An Expert Committee on Bank Frauds (Chairman: Dr.N.L.Mitra) submitted its Report to RBI in September 2001. The Committee examined and suggested both the preventive and healing aspects of bank frauds.
The important recommendations of the Committee include:
o A need for including financial fraud as a criminal offence;
o Amendments to the IPC by including a new chapter on financial fraud;
o Amendments to the Evidence Act to shift the burden of proof on the accused person;
o Special provision in the Cr. PC for similarities involved in the Financial Fraud.
o Confiscating unlawful gains; and preventive measures including the development of Best Code Procedures by edges and financial institutions.
consequently it can be concluded that following measures should necessarily be adopted by the Ministry of Finance in order to reduce situations of Fraud.
o There must be a Special Court to try financial fraud situations of serious character.

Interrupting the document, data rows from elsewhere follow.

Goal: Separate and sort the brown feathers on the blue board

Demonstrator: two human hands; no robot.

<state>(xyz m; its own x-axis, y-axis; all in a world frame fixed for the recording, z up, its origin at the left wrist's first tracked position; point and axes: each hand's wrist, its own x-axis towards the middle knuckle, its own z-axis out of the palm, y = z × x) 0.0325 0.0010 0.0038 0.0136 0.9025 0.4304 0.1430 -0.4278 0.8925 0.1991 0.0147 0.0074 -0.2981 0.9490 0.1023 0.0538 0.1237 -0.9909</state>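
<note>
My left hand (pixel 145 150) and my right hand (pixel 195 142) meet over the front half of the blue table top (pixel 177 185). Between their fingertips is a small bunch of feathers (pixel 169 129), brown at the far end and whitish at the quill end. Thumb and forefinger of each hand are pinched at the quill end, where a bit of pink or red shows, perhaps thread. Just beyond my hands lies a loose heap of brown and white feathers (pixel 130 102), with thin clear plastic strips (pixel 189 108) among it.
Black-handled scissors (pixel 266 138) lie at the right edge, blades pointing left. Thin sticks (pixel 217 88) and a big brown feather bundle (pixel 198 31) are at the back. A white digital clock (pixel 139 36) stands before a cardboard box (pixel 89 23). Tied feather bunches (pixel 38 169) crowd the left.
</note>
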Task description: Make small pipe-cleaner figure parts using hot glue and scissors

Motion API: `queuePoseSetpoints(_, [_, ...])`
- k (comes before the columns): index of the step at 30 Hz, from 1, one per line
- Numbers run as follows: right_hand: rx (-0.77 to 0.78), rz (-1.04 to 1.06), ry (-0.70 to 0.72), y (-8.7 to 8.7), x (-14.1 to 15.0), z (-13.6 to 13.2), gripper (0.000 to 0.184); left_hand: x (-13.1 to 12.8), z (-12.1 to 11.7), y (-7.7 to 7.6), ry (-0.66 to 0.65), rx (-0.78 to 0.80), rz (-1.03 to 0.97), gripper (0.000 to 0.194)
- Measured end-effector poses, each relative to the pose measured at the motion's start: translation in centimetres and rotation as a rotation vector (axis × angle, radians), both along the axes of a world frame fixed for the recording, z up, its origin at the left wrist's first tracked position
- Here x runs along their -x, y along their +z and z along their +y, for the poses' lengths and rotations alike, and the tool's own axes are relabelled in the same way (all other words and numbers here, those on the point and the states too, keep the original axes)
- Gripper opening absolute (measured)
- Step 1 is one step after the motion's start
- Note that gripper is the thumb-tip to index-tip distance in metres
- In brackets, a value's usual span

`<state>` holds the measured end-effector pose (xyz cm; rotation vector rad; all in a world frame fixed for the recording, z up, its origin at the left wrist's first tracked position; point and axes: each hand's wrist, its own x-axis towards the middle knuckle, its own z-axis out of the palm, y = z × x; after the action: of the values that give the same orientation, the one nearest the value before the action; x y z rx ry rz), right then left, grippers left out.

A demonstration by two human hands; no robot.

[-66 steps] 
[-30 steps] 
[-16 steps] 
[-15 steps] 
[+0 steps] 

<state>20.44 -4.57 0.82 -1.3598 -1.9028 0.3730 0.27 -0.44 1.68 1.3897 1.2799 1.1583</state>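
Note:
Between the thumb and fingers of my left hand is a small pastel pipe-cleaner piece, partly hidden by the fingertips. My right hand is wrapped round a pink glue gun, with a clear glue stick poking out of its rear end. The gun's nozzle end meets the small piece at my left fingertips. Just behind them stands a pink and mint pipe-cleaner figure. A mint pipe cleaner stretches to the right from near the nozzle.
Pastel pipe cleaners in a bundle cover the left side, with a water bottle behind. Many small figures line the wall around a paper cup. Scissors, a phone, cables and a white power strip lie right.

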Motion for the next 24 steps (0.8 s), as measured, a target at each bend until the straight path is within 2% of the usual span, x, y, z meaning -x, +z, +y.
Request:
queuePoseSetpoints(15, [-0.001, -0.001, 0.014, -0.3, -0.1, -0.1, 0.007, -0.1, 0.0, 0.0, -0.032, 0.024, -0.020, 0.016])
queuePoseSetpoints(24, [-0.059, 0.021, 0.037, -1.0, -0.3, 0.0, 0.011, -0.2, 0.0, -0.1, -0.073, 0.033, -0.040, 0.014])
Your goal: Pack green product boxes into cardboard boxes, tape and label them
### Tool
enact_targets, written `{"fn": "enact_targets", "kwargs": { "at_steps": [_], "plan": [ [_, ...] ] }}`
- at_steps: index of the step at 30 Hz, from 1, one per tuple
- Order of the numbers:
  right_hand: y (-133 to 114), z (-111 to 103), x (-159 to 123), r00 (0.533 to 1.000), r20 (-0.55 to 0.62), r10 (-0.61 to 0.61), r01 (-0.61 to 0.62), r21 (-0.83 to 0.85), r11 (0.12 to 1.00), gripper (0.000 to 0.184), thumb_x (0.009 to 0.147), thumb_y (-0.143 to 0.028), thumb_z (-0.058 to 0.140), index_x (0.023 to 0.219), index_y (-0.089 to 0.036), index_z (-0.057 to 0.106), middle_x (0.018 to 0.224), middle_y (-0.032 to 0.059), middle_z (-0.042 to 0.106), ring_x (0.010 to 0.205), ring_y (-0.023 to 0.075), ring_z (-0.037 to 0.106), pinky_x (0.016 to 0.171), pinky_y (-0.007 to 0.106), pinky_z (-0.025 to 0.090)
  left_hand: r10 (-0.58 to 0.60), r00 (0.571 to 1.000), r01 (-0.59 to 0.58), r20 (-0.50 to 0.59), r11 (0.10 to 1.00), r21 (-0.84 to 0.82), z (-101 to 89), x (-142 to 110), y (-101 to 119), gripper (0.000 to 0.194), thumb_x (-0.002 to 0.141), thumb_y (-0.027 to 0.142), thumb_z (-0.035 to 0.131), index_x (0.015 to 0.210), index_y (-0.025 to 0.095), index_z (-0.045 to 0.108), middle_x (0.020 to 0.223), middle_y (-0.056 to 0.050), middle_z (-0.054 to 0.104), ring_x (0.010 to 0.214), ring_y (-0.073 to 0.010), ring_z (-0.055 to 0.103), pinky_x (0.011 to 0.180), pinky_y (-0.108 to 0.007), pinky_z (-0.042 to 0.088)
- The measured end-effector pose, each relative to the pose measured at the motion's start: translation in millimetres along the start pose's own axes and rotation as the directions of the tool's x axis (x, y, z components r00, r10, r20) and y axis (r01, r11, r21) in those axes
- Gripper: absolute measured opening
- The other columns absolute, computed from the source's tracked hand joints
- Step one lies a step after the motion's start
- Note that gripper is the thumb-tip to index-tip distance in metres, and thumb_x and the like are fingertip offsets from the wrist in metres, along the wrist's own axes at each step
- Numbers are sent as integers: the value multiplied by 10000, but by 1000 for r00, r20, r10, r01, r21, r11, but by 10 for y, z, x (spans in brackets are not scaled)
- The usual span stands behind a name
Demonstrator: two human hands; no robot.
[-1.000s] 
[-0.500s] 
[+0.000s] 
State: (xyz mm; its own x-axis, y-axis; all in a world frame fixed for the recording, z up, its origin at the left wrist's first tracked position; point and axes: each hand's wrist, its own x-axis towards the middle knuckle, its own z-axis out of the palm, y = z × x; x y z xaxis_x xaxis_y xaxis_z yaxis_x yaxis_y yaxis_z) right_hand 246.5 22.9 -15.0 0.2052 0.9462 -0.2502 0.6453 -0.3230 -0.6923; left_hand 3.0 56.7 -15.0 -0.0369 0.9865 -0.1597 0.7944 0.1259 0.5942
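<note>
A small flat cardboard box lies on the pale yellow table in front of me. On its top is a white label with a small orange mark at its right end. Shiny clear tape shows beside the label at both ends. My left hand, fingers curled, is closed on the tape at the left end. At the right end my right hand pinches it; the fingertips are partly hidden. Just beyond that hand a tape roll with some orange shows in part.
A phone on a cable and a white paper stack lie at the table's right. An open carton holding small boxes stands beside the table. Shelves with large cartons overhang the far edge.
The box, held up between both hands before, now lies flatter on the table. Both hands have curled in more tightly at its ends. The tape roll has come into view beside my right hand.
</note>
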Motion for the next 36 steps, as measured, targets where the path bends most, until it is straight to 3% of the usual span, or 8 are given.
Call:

o The law should provide separate structural and recovery procedure. Every bank must have a domestic enquiry officer to enquire about the civil size of fraud.
o A fraud involving an amount of ten crore of rupees and above may be considered serious and be tried in the Special Court.
The Twenty-ninth Report of the Law Commission had dealt some categories of crimes one of which is “offences calculated to prevent and obstruct the economic development of the country and endanger its economic health.” Offences relating to Banking Fraud will fall under this category. The most important characterize of such offences is that ordinarily they do not include an individual direct victim. They are punishable because they harm the whole society. It is clear that money involved in Bank belongs to public. They place there whole life’ security in edges and in case of Dacoity or Robbery in edges the public will be al lost. consequently it is important that sufficient efforts should be taken in this regard.
There exists a new kind of threat in cyber world. Writers are referring it as “Salami Attack” under this a special software is used for transferring the amount from the account of the individual. Hence the culprits of such crimes should be found quickly and should be given strict punishment. additionally there is requirement of more number of IT professionals who will help in finding a solution against all these security threats.